▶ _Problem requirements_:
Type the entries out once more. Match them exactly.

▶ _Given records_:
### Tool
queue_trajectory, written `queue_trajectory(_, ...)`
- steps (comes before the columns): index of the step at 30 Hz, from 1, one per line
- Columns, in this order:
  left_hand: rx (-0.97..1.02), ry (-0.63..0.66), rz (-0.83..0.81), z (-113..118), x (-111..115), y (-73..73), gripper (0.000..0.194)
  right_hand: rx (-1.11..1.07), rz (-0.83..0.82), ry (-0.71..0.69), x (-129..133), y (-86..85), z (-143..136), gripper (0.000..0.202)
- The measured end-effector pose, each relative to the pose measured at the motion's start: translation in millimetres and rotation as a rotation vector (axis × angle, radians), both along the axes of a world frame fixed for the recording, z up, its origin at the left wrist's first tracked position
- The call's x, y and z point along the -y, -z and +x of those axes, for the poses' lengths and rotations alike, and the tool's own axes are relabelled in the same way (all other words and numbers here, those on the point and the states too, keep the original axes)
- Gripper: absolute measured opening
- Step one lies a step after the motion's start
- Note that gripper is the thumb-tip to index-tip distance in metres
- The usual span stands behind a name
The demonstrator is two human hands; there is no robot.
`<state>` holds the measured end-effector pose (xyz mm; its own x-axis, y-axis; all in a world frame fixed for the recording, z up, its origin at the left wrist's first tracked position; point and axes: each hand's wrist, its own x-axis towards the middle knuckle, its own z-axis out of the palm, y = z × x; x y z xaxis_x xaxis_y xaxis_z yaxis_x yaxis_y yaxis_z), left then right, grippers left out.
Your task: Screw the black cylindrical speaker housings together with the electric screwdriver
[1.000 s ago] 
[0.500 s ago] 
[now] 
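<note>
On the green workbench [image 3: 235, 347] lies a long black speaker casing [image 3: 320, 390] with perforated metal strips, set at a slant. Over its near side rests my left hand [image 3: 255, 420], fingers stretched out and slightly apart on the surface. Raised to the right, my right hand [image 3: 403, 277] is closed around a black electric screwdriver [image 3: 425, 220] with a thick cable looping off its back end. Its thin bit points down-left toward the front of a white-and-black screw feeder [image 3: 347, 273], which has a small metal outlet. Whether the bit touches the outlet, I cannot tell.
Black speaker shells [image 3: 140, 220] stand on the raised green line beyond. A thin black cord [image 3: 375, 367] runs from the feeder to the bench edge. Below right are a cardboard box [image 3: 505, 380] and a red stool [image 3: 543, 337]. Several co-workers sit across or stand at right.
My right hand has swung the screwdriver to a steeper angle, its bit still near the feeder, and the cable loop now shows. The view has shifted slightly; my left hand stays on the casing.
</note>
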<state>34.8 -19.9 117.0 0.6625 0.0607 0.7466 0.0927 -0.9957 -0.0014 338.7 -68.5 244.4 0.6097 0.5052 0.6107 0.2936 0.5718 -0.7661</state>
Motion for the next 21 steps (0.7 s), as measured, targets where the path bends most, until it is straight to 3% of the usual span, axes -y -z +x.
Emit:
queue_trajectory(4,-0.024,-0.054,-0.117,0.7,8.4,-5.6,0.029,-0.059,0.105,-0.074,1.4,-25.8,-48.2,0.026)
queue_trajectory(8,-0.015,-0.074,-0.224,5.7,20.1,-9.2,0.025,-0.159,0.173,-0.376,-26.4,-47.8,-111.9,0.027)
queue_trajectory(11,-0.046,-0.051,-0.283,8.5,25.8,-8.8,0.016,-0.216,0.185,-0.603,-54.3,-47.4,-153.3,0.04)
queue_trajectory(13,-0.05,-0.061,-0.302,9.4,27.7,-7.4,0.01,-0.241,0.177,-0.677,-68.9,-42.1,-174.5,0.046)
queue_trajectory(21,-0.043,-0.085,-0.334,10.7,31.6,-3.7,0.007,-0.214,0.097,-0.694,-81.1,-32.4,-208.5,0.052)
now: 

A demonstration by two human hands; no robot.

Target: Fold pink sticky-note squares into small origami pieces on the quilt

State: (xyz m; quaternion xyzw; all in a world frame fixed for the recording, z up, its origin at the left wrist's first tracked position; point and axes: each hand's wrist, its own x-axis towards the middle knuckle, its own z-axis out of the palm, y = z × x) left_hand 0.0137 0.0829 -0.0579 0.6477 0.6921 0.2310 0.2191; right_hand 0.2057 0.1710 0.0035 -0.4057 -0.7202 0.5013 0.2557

▶ _Exercise result_:
### Tool
queue_trajectory, written `queue_trajectory(_, ...)`
- steps (comes before the columns): index of the step at 30 Hz, from 1, one per line
- Columns, in this order:
  left_hand: rx (-0.97..1.02), ry (-0.63..0.66), rz (-0.83..0.81), z (-113..118), x (-111..115), y (-73..73), gripper (0.000..0.194)
  right_hand: rx (-1.11..1.07), rz (-0.83..0.82), ry (-0.71..0.69), x (-129..133), y (-86..85), z (-143..136), gripper (0.000..0.202)
- The measured end-effector pose, each relative to the pose measured at the motion's start: translation in millimetres and rotation as a rotation vector (axis × angle, radians), both along the axes of a world frame fixed for the recording, z up, its origin at the left wrist's first tracked position
- The call's x, y and z point along the -y, -z and +x of those axes, for the poses' lengths and rotations alike, and the tool's own axes are relabelled in the same way (all other words and numbers here, those on the point and the states too, keep the original axes)
- Gripper: absolute measured opening
- Step one lies a step after the motion's start
- Note that gripper is the thumb-tip to index-tip distance in metres
- The usual span stands behind a name
The demonstrator is two human hands; there is no robot.
`<state>` holds the measured end-effector pose (xyz mm; its own x-axis, y-axis; all in a world frame fixed for the recording, z up, its origin at the left wrist's first tracked position; point and axes: each hand's wrist, its own x-axis towards the middle knuckle, its own z-axis out of the palm, y = z × x; x y z xaxis_x xaxis_y xaxis_z yaxis_x yaxis_y yaxis_z), left then right, grippers left out.
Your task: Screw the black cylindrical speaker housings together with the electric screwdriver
[1.000 s ago] 
[0.500 s ago] 
[now] 
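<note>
On the green workbench [image 3: 235, 347] lies a long black speaker casing [image 3: 320, 390] with perforated metal strips, set at a slant. Over its near side rests my left hand [image 3: 255, 420], fingers stretched out and slightly apart on the surface. Raised to the right, my right hand [image 3: 403, 277] is closed around a black electric screwdriver [image 3: 425, 220] with a thick cable looping off its back end. Its thin bit points down-left toward the front of a white-and-black screw feeder [image 3: 347, 273], which has a small metal outlet. Whether the bit touches the outlet, I cannot tell.
Black speaker shells [image 3: 140, 220] stand on the raised green line beyond. A thin black cord [image 3: 375, 367] runs from the feeder to the bench edge. Below right are a cardboard box [image 3: 505, 380] and a red stool [image 3: 543, 337]. Several co-workers sit across or stand at right.
My right hand has swung the screwdriver to a steeper angle, its bit still near the feeder, and the cable loop now shows. The view has shifted slightly; my left hand stays on the casing.
</note>
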<state>34.8 -19.9 117.0 0.6625 0.0607 0.7466 0.0927 -0.9957 -0.0014 338.7 -68.5 244.4 0.6097 0.5052 0.6107 0.2936 0.5718 -0.7661</state>
Motion for the next 21 steps (0.7 s), as measured, targets where the path bends most, until it is straight to 3% of the usual span, axes -y -z +x.
Emit:
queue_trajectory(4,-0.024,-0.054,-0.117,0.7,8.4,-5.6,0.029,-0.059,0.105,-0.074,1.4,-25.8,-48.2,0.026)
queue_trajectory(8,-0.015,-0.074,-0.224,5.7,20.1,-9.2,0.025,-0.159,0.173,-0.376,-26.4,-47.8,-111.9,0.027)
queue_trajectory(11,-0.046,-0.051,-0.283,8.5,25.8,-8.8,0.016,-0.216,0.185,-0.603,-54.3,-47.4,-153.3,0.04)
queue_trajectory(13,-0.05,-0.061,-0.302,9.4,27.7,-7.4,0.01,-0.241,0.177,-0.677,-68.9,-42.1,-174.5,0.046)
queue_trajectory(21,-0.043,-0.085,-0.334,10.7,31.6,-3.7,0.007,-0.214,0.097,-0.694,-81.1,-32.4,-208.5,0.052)
now: 

A demonstration by two human hands; no robot.

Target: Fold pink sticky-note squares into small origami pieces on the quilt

State: (xyz m; quaternion xyzw; all in a world frame fixed for the recording, z up, its origin at the left wrist's first tracked position; point and axes: each hand's wrist, its own x-axis towards the middle knuckle, its own z-axis out of the palm, y = z × x) left_hand 0.0137 0.0829 -0.0579 0.6477 0.6921 0.2310 0.2191; right_hand 0.2057 0.1710 0.0035 -0.4057 -0.7202 0.5013 0.2557

Nothing else remains to be done for this exercise.